In a previous post, we talked about statistics in general and descriptive statistics in detail. It will be better if one read that post before reading this. But for a recap, here is what we said.

  • Statistics is the practice of collecting and analyzing numerical data.
  • There are two types of statistics - descriptive statistics and inferential statistics.
  • Descriptive statistics help us describe/summarize the data in our hand. It includes methods for calculating central tendency like mean, median, and mode or methods for calculating variability like range, interquartile range, variance, and standard deviation.
  • Inferential statistics is simply used to interpret the meaning of descriptive statistics. So descriptive statistics summaries our data while inferential statistics help us derive meaning from the summarized data.

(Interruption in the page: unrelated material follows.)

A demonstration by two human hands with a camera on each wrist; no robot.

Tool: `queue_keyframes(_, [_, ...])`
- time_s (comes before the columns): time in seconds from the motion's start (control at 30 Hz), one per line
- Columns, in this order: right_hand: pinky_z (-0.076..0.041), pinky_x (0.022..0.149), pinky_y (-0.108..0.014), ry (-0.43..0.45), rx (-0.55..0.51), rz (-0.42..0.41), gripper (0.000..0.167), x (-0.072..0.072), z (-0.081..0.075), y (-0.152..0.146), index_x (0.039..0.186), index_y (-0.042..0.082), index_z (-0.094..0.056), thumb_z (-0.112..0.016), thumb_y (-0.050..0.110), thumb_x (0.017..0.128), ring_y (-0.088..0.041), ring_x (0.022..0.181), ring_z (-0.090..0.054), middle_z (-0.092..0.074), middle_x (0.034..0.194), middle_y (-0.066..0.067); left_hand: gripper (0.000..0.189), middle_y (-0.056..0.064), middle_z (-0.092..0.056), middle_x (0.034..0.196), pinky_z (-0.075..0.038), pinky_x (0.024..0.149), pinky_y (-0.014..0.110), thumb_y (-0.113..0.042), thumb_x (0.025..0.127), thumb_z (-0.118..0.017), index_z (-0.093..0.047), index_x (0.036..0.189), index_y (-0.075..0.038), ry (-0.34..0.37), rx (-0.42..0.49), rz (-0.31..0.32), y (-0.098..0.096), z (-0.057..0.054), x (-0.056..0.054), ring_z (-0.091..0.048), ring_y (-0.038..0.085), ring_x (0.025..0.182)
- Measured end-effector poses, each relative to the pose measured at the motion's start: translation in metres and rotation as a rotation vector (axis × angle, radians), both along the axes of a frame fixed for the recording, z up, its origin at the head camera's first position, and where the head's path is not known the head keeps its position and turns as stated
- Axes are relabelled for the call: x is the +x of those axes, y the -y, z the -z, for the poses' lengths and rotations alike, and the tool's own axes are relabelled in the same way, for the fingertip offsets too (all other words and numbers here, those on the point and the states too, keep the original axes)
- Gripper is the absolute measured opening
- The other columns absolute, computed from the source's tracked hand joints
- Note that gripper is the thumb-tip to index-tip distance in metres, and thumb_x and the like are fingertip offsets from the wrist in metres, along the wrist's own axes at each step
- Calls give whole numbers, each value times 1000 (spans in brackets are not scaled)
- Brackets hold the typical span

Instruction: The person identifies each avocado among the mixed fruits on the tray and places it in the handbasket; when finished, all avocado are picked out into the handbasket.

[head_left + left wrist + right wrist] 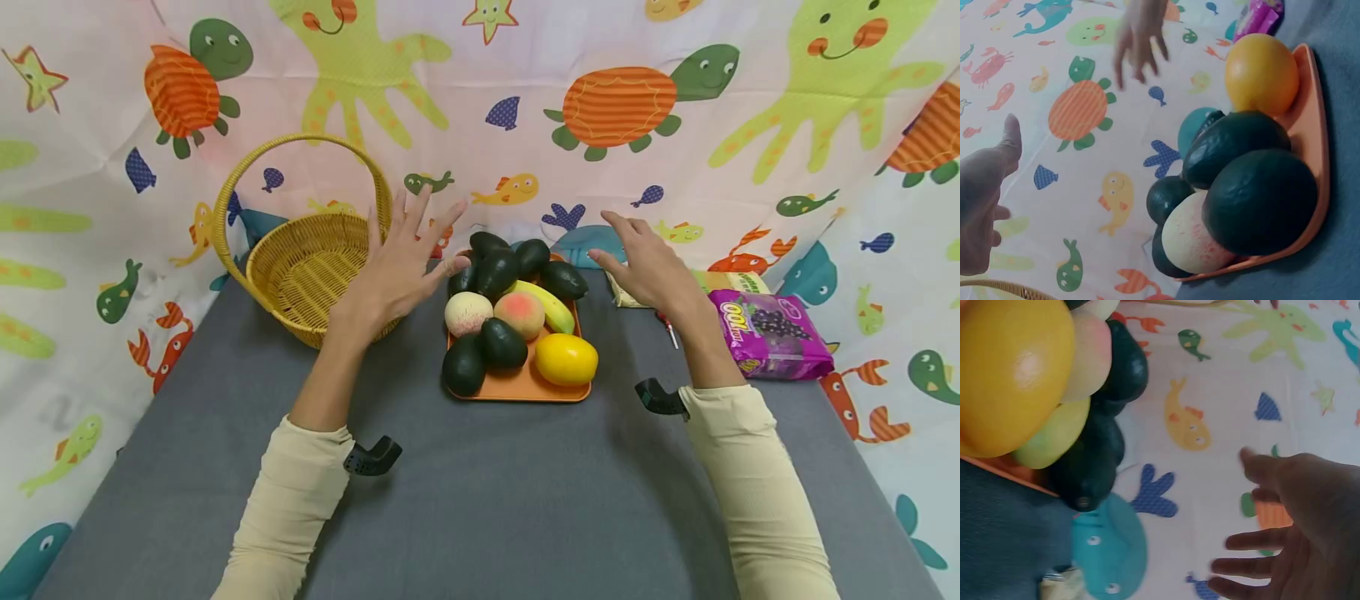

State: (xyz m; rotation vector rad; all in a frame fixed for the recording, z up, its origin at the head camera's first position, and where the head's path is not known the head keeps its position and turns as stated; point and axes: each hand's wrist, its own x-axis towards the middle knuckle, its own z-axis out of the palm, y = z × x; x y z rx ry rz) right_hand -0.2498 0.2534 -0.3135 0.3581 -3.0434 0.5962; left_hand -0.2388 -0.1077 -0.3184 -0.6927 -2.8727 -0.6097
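My left hand (397, 267) is raised with fingers spread, between the basket and the fruit tray, and holds nothing. On the far right of the tray hovers my right hand (648, 262), its fingers extended and nothing in its grasp. The orange tray (517, 388) carries several dark green avocados (504, 343), a pale peach (468, 315), a pinker peach (520, 313), a banana (555, 312) and a plump yellow fruit (566, 360). In the left wrist view the yellow fruit (1262, 74) sits at the tray's corner; the right wrist view shows it close up.
A yellow woven basket (311, 258) with a tall arched handle stands at the back left. At the right lie a purple packet (776, 333) with grapes printed on it, a yellow-green packet (731, 282) behind, and a small red-handled tool (667, 327). A cartoon-printed curtain hangs behind the grey table.
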Motion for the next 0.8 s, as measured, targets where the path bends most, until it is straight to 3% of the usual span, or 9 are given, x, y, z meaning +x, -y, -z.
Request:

In this post, we will deep dive into inferential statistics. But, before we get there, we need to revise some school time math.

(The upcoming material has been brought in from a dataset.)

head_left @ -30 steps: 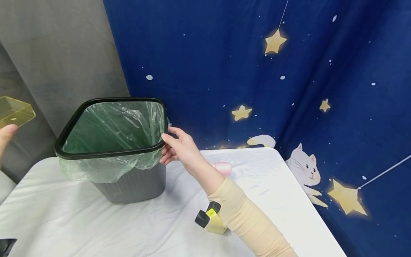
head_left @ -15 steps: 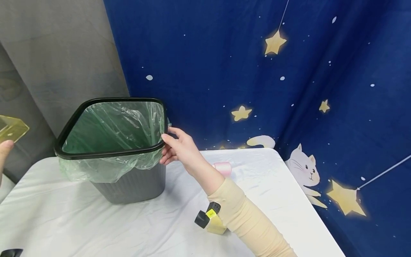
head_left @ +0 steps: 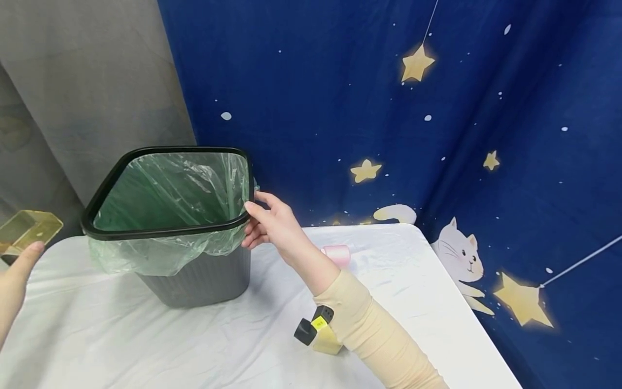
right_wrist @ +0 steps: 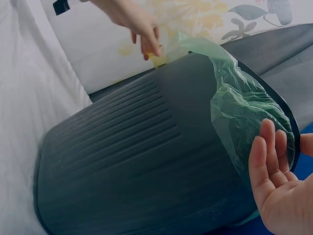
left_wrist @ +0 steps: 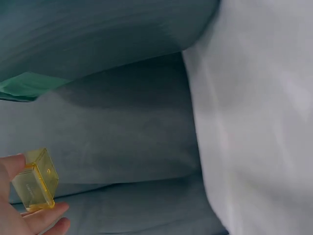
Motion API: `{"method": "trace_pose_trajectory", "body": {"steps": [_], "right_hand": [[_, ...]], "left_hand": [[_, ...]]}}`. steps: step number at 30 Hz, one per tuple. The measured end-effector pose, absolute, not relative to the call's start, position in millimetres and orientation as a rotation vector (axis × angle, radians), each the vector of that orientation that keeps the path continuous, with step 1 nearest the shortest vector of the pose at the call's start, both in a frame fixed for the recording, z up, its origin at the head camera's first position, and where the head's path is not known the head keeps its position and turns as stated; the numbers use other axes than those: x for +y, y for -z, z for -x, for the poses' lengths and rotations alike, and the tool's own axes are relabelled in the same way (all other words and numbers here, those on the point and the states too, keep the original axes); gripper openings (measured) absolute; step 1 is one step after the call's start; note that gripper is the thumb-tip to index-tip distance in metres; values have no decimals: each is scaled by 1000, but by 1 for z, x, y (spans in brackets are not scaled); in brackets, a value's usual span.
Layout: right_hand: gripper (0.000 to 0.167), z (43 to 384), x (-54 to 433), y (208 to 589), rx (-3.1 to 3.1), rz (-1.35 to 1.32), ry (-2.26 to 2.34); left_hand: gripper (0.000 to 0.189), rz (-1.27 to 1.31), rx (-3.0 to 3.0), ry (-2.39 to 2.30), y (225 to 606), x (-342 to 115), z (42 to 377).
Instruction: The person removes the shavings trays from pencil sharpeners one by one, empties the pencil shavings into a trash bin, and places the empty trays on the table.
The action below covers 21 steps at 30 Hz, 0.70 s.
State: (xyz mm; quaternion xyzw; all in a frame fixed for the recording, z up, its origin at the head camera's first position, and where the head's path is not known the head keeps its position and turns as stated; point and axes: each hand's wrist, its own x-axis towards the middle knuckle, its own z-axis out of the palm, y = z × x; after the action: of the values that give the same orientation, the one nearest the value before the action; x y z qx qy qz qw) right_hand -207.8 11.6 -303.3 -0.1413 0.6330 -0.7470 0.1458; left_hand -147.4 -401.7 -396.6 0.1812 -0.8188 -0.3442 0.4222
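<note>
A grey trash bin (head_left: 204,283) with a black rim (head_left: 146,234) stands upright on the table. It is lined with a thin green plastic bag (head_left: 141,258) folded over the rim. My right hand (head_left: 278,227) grips the rim's right side, thumb on top and the other fingers below, against the bag (right_wrist: 234,105). Left of the bin, my left hand (head_left: 14,286) holds a small clear yellow plastic box (head_left: 39,226). In the left wrist view the box (left_wrist: 36,181) sits between thumb and fingers, its hollow inside partly visible.
A pink cylindrical item (head_left: 339,254) lies on the white-covered table (head_left: 126,346), partly behind my right forearm. A wrist camera (head_left: 316,327) hangs from the right sleeve. Grey and dark blue star-patterned curtains (head_left: 311,108) hang close behind the bin.
My left hand has come down and then rightward into view with the yellow box, whose tilt has altered. The right hand and the bin have kept their places.
</note>
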Motion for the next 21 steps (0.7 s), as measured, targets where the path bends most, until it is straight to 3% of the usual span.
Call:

Anyone passing through 8th grade already knows what probability is, but for the sake of completeness, let’s quote the definition from Google.

Probability is the extent to which an event is likely to occur, measured by the ratio of the favourable cases to the whole number of cases possible.

In simple terms, probability is the measure of how likely an event might occur. The equation for calculating probability is simple.


Points to be noted:

  • An experiment whose outcome is uncertain is called a random experiment.
  • That means a random experiment will have multiple outcomes. A set of these outcomes are called sample space.
  • Each outcomes occurring individually or together is called an event.
  • If two or more events do not have common outcomes, they’re called disjoint events.
  • Otherwise, they’re called non-disjoint events.
  • A good example of disjoint events would be rolling dice. We can only get one or the other outcome. No two or more outcome is possible at the same time.
  • A good example of non-disjoint events would be rolling 2 dice. We can get 6 in one dice and simultaneously get 6 in the other. This is possible for any 2 given values in the two dice.
  • In simple terms, an outcome in a disjoint event completely blocks all other outcomes from ever happening. Meanwhile, an outcome in a non-disjoint event does not block the other outcomes.

Probability distribution

When we’re dealing with a single isolated event with fixed outcomes, it is easy to calculate probability. But when there is a whole set of events, it becomes tiresome to calculate the probabilities individually. The best way to overcome this is to define a probability distribution function. We can pass outcomes as values to the function and it will give us the probability of the outcome.

Random variable

This is often a confusing term for people learning probability for the first time. But really, it’s simple. As we already mentioned above, an experiment with multiple outcomes is called a random experiment. A set of all the outcomes of a random experiment is called sample space. A random variable takes the value inside the sample space whose probability we would like to calculate. In other terms, a random variable maps the values inside the sample space. It is usually denoted by X.

Discrete random variable

If the sample set has discrete values, then the random variable is called a discrete random variable. For example, rolling a dice. It has the following set of outcomes.

s = {1, 2, 3, 4, 5, 6}

X can have each of these values. Probability is P(X=x) or just P(X). Here P(X) is the probability function.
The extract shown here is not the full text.